Current landscape: who's doing what

HumanPlus (Berkeley, 2024)

Approach: Person wears a mocap suit (21-marker setup) with a body suit and robot-similar gripper. Policy learns whole-body from human motion capture.

Strengths: Natural data collection, diverse tasks, fast to operate.

Weaknesses: Expensive mocap suit required, retargeting human kinematics to humanoid URDF is non-trivial (different body proportions), gripper doesn't fully match robot.

UMI connection: HumanPlus is "UMI for the whole body" — same philosophy (collect data from human, not robot teleop), but scaled to whole body with a mocap suit.

OmniH2O (2024)

Approach: Teleop via HMD (Meta Quest) + wrist tracking + finger tracking. Human in VR controls humanoid in real time via retargeting.

Strengths: No mocap room needed; remote teleoperation; natural intuitive control; more flexible than mocap.

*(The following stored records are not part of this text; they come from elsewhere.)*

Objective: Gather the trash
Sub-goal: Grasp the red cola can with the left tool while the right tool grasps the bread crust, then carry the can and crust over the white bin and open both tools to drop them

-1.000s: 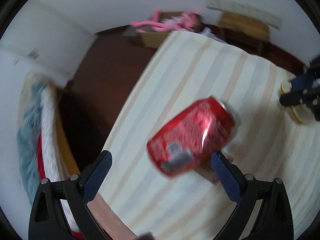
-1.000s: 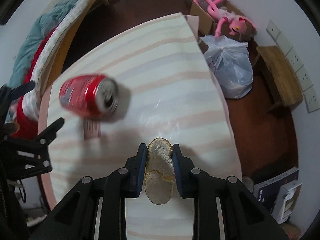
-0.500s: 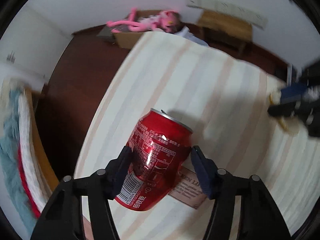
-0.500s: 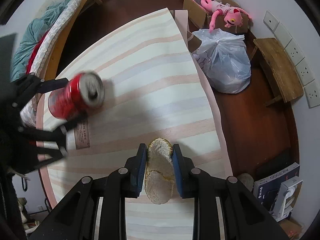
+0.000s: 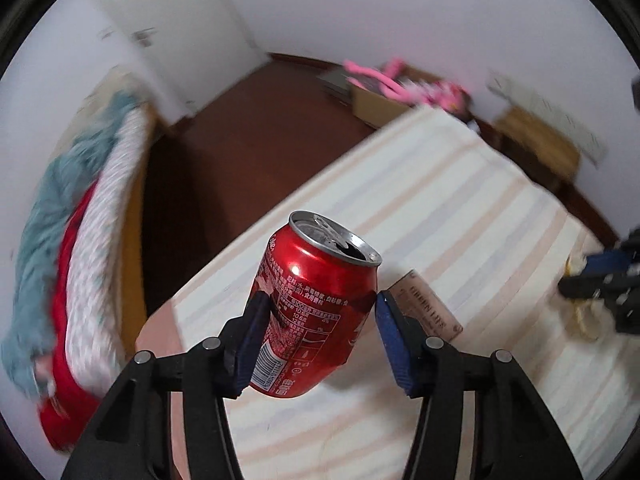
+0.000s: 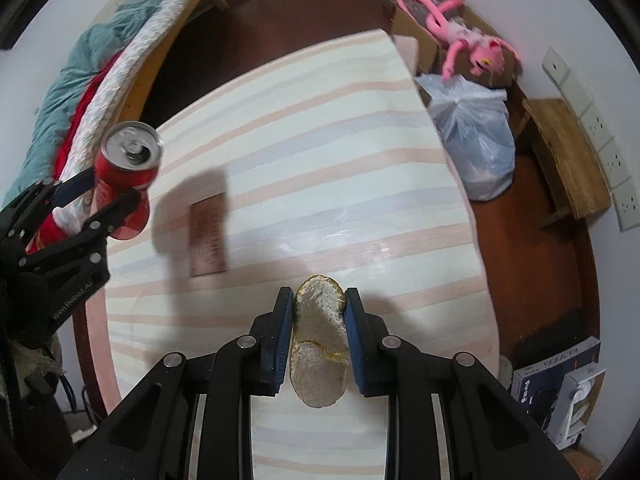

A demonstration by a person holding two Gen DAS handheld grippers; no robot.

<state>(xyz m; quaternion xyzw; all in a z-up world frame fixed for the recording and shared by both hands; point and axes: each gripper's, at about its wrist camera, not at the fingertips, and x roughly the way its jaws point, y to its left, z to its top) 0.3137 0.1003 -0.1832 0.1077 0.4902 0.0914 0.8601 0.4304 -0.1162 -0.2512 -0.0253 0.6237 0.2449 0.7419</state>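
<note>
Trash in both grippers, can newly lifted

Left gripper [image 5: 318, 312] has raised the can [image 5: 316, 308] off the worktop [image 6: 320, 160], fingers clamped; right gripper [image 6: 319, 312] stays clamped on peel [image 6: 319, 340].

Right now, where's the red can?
The red can is clamped in the left gripper, lifted off the striped table at its bed-side edge, left of the brown card in the right wrist view.

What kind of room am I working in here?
Most likely a bedroom in a home: a bed piled with bedding, a pink plush toy on a cardboard box, and a table with a striped cloth.
</note>
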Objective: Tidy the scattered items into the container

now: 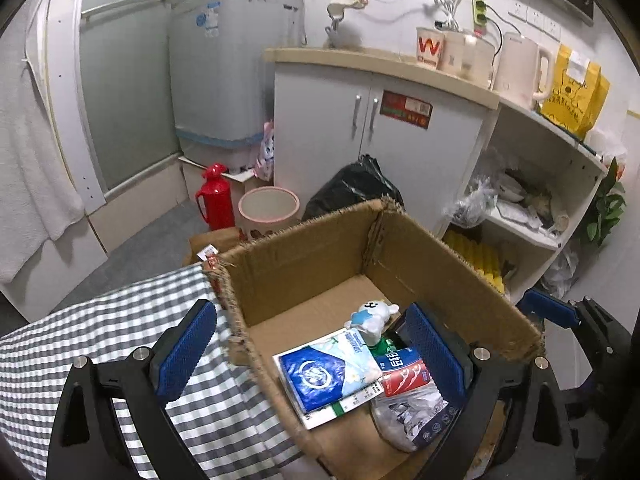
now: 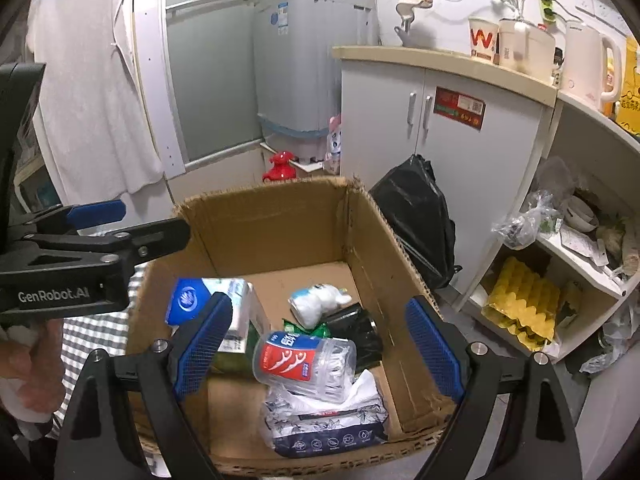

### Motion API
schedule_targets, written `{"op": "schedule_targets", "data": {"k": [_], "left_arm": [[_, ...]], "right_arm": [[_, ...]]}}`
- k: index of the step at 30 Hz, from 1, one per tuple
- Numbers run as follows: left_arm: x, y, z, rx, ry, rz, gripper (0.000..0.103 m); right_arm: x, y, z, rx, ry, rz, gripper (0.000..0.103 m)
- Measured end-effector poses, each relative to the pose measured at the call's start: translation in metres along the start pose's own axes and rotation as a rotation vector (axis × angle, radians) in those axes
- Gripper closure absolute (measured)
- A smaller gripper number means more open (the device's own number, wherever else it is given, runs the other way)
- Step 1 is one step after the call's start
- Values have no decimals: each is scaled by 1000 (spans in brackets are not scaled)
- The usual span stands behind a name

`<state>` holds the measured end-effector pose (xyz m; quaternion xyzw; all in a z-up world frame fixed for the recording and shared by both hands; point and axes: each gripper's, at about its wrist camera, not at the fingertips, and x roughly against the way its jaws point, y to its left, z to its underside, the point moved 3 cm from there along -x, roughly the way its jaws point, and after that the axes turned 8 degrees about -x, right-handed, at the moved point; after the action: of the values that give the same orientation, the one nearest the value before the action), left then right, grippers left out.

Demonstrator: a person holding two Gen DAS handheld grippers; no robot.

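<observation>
While both tools hang over the cardboard box point(image 2: 280, 224), neither grips anything: the left hand-held gripper point(image 1: 316, 354) has its blue pads spread wide, one over the checked cloth point(image 1: 120, 320) and one over the box, and the right hand-held gripper point(image 2: 320, 350) is just as wide apart above the heap. Below them, inside the box, lie a blue-and-white tissue pack point(image 1: 328, 372), a clear cup with a red label point(image 2: 304, 360), a small white toy point(image 2: 320, 300), a dark cup point(image 2: 356, 330) and a pack of wipes point(image 2: 328, 428). No loose item shows on the cloth in view, so the sorting looks close to done. To finish well, I would lift both tools straight up clear of the ragged rim, keeping the pads off the cardboard walls so the box does not get dragged off the table, then look across the cloth for anything missed.
</observation>
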<state>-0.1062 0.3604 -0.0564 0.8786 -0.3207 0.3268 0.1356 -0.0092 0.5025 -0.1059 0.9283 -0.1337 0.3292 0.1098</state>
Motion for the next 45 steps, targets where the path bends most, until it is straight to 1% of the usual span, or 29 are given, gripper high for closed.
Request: {"op": "schedule_targets", "data": {"k": [7, 13, 17, 20, 27, 38, 42, 45], "left_arm": [[43, 21, -3, 18, -55, -39, 4], [83, 46, -2, 39, -103, -99, 3], [110, 68, 2, 64, -133, -138, 3], [130, 86, 6, 88, -156, -167, 0], [170, 127, 24, 129, -182, -248, 0], [222, 182, 61, 195, -190, -364, 0], [242, 200, 74, 213, -194, -417, 0], [256, 212, 84, 228, -199, -452, 0]], "right_arm": [[29, 19, -12, -10, -47, -13, 14], [46, 39, -19, -11, -61, -25, 10], [59, 59, -26, -4, -85, -58, 9], [67, 76, -30, 12, -104, -83, 9], [77, 122, -32, 39, -122, -149, 7], [89, 197, -29, 72, -140, -256, 7], [95, 220, -27, 83, -152, -288, 3], [99, 239, -26, 96, -159, -311, 2]]}}
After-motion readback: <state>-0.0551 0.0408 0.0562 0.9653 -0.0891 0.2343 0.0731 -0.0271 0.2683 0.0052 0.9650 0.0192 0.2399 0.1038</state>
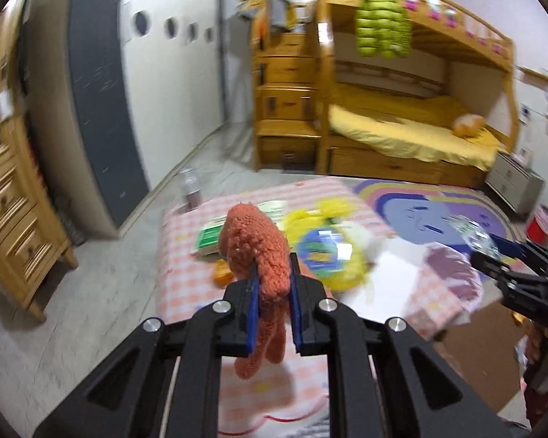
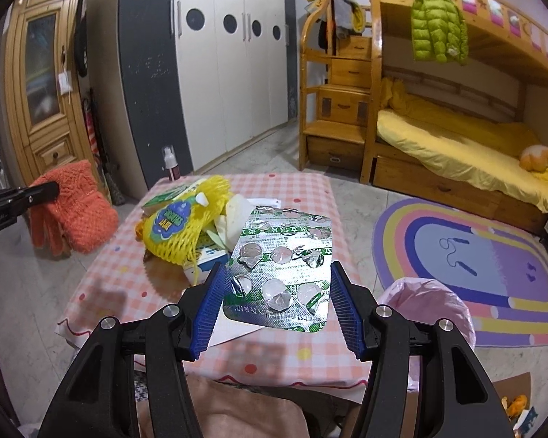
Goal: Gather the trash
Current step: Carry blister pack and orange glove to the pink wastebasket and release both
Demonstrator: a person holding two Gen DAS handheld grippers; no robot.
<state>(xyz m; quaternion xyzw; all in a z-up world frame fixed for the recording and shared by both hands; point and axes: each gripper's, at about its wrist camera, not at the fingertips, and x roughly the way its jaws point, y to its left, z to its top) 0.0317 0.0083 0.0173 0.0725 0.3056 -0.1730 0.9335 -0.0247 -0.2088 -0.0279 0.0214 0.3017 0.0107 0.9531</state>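
The used blister pack sits clamped edge to edge in your right gripper, above the table. Your left gripper, nearly closed, pinches the orange knit glove. The pink-lined bin lies just right of the right gripper.

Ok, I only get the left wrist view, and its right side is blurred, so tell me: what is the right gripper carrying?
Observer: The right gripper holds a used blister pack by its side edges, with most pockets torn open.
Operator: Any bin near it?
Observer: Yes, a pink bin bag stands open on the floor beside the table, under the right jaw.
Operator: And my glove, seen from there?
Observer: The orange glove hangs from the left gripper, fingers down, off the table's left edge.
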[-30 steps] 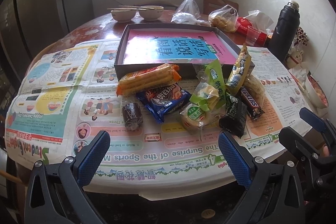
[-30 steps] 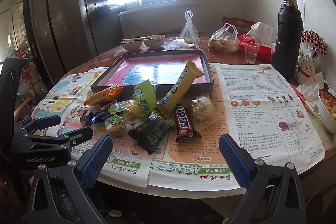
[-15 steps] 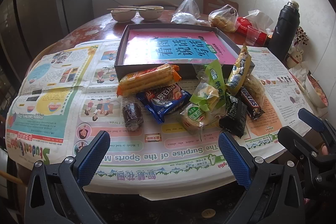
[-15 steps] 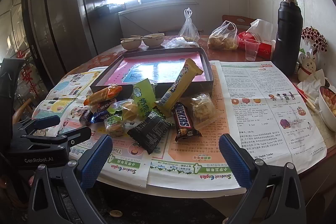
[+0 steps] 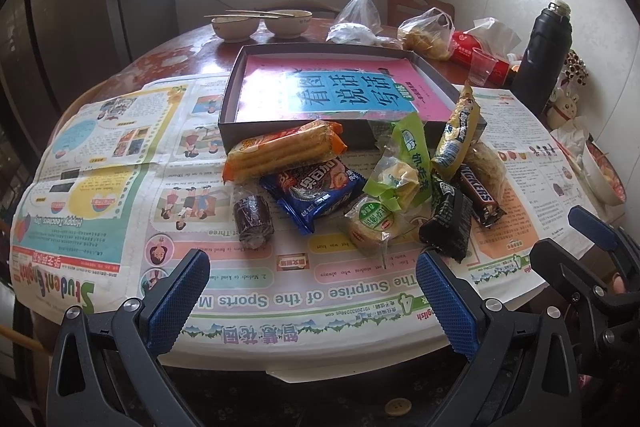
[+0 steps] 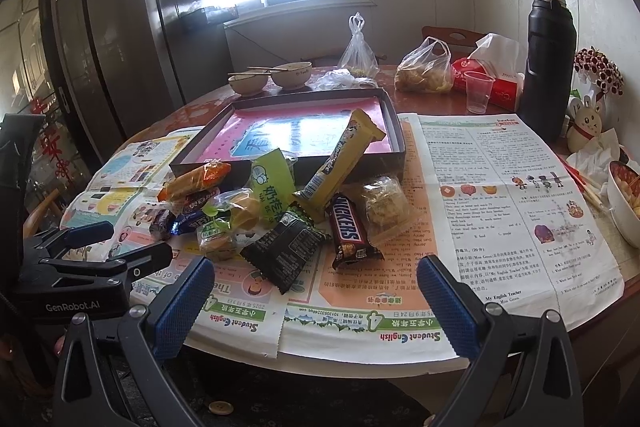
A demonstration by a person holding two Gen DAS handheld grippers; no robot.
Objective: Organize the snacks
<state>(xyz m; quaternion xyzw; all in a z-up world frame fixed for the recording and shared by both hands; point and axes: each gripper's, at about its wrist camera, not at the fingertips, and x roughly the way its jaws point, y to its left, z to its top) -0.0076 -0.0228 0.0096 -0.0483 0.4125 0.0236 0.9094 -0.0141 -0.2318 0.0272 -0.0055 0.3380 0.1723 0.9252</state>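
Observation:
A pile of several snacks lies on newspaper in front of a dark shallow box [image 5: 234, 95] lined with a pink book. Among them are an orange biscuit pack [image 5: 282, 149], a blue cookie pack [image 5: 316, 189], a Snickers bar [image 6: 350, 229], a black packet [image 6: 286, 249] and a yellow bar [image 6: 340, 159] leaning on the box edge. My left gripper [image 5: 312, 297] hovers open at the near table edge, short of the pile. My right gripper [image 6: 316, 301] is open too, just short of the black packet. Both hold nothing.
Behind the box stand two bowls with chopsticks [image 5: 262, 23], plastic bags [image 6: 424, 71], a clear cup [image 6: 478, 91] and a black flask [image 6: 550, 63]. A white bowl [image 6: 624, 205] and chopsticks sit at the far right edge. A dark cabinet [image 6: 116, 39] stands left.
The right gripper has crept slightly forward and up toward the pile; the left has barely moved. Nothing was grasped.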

Weaknesses: Latency from VR headset to robot must be <50ms; requires real-time robot SDK; more complex setup.

Open-TeleVision / Apple Vision Pro teleop

Approach: Uses Apple Vision Pro or equivalent to track head, hands, fingers in 3D. Retargets to robot arm/hands in real time.

Strengths: Consumer hardware getting cheaper; detailed finger tracking; natural.

Weaknesses: Usually covers upper body only (arms + hands), no leg capture. Apple Vision Pro expensive.

ACT / Mobile-ALOHA (Stanford)

Approach: Direct robot arm teleop via leader-follower setup with bilateral control.

Strengths: Ground truth — data from real robot, no retargeting needed.

Weaknesses: Real robot occupied; slow; expensive; doesn't scale easily.

Proposed architecture: UMI for upper body + tracking for lower body

If you want to build a whole-body data collection pipeline for a humanoid, here's the most logical architecture based on the systems above:

UPPER BODY (arms + hands):
  2x UMI handheld gripper
    → GoPro/D405 observation
    → External tracker (mocap/VR) for wrist 6DoF pose
    → Gripper width
  
LOWER BODY + TORSO (legs + waist):
  Mocap suit or VR body tracking
    → Pelvis position + orientation
    → Knee/hip/ankle poses
    → Spine/shoulder orientation
  
SYNC LAYER:
  Single host machine or NTP-sync with <5ms offset
  Shared timestamp reference
  Sync event at demo start (LED flash, force plate trigger)
  
DATA:
  left_wrist_pose, right_wrist_pose (from UMI tracker)
  left_rgb_d, right_rgb_d (from UMI camera)
  left_gripper_width, right_gripper_width
  pelvis_pose, spine_orientation
  left_hip/knee/ankle_pose, right_hip/knee/ankle_pose
  language_instruction
  timestamp

Retargeting: the biggest technical challenge

Whether you use mocap or VR, the captured data is human motion — not robot motion. You need retargeting: mapping from the human kinematic chain to the robot URDF.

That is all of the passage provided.